Debes hacer esto por ti. Solo por ti:

En el cementerio de la Alegría, enterrados bajo las raíces de los cuatro naranjos, se encuentran unos baúles de hierro repletos de documentación de cuando la guerra. Hay informes detallados de todas las maquinaciones con las que el Tribunal Serenísimo se hizo con el poder, hay suficientes datos como para remover miles de tumbas. Ni don Antonio Grádalo, ni don Ángelo, ni Saturnino, ni Pierre, ni Tortosa, ni Palacios, ni siquiera el bueno de Pañitos, salen bien parados en esos documentos. Hay escrituras robadas, falsificaciones, confesiones juradas, hay cientos de dosieres de otros cientos de víctimas, de las cuales muchas no tienen ni quienes les lloren. Devuélveles la vida, hijo mío, haz que descanse mi memoria. Y lo haga en paz.

En paz…

En el cementerio de la Alegría,

el soldado de Dios aguarda a la vida,

el soldado de Dios encuentra la muerte

Nos quedamos callados. Tito me sonrió con ternura. Entre las miradas desperdigadas se perdió la habitual seguridad de Pierre, y el gesto altanero y arrogante del cocinero. Una cautelosa preocupación asomó en ambos rostros.

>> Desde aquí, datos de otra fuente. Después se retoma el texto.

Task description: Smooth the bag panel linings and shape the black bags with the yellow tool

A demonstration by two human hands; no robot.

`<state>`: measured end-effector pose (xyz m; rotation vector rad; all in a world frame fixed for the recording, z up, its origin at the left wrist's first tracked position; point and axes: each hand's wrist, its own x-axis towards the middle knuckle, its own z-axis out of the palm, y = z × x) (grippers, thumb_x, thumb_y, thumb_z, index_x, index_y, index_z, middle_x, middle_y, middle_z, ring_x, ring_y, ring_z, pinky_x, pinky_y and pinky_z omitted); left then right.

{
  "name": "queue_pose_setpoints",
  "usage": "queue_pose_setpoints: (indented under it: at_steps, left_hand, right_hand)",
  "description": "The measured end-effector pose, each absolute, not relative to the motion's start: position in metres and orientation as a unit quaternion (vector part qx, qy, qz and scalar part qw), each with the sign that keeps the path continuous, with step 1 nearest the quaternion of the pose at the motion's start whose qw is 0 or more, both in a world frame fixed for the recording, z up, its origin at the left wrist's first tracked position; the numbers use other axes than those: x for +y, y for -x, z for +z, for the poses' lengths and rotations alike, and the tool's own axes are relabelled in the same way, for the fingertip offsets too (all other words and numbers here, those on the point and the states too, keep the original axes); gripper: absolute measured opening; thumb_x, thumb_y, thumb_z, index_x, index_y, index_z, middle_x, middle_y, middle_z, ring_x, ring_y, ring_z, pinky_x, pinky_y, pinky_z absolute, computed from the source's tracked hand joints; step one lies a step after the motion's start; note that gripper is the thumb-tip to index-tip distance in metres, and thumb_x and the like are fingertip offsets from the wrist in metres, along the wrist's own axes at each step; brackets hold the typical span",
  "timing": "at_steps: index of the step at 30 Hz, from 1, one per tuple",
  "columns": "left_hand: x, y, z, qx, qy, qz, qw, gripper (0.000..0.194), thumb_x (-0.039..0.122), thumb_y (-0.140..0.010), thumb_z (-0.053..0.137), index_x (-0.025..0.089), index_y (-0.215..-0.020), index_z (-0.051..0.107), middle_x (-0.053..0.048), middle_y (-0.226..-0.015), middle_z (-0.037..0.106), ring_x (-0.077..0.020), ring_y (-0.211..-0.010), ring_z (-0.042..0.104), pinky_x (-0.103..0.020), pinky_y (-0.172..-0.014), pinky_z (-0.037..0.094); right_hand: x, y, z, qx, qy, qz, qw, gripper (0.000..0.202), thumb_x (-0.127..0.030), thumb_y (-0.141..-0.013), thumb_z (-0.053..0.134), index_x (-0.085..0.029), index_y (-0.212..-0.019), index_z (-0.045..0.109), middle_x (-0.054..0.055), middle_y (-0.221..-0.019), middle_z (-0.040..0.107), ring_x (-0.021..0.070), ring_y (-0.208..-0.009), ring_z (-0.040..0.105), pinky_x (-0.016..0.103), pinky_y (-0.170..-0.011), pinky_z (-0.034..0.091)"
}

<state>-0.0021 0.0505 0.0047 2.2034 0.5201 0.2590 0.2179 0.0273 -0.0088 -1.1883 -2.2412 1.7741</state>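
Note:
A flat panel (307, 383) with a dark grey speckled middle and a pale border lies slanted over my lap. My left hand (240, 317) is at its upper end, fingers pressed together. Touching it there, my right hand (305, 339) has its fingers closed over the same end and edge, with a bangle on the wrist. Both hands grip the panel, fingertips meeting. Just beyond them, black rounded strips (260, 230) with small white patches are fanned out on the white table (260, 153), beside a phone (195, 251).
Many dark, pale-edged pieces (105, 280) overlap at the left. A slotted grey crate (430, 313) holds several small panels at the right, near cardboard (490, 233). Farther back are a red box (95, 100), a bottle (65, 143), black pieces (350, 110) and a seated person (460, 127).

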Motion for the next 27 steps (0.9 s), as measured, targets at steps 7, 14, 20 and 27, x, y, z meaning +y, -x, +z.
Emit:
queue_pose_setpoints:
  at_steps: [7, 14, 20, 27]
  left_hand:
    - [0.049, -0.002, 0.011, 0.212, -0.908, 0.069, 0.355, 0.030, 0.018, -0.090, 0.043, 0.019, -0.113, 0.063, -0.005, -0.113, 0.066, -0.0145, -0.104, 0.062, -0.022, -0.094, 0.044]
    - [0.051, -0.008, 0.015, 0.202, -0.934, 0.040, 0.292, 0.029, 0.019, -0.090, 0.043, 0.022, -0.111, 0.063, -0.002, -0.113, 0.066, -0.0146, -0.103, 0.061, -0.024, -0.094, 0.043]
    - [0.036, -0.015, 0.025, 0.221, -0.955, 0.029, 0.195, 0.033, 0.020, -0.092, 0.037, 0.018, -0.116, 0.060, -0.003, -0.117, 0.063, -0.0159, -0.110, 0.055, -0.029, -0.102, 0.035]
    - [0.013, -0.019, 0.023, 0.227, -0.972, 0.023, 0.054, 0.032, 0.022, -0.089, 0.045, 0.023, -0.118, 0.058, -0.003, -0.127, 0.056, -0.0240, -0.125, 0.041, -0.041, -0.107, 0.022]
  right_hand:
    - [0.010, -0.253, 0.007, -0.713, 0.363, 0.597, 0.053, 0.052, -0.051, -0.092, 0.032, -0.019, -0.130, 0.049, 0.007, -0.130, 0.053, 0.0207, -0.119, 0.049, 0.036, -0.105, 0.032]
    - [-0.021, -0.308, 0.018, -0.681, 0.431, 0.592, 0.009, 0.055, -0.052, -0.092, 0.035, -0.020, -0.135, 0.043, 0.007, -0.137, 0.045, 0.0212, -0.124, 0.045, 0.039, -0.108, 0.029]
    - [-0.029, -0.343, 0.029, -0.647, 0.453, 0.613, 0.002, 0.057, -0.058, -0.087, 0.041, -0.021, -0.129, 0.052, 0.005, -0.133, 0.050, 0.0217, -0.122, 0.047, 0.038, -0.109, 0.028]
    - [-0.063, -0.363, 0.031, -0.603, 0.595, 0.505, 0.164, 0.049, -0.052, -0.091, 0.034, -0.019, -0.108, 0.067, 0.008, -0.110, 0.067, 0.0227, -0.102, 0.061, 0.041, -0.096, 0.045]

—¿Y —dijo uno— cómo haremos para coger lo que nos interese de los baúles sin que se den cuenta?

—¡Allí hay cientos de naranjos! —dijo el otro—. ¿Y qué hay del rosario?… A ver…, Francés, Adiel, Tito…, no dice nada el mensaje del rosario, ¿verdad?

Todos negamos con la cabeza. Pierre cogió entre sus manos el rosario y empezó a darle vueltas. El cocinero escudriñaba desde donde estaba cada uno de los vuelcos que el Francés le daba a las bolas.

—¡Es un rosario cualquiera! —terminó explotando Tortosa—. ¡Un puñetero rosario normal y corriente! ¡Deja de darle vueltas!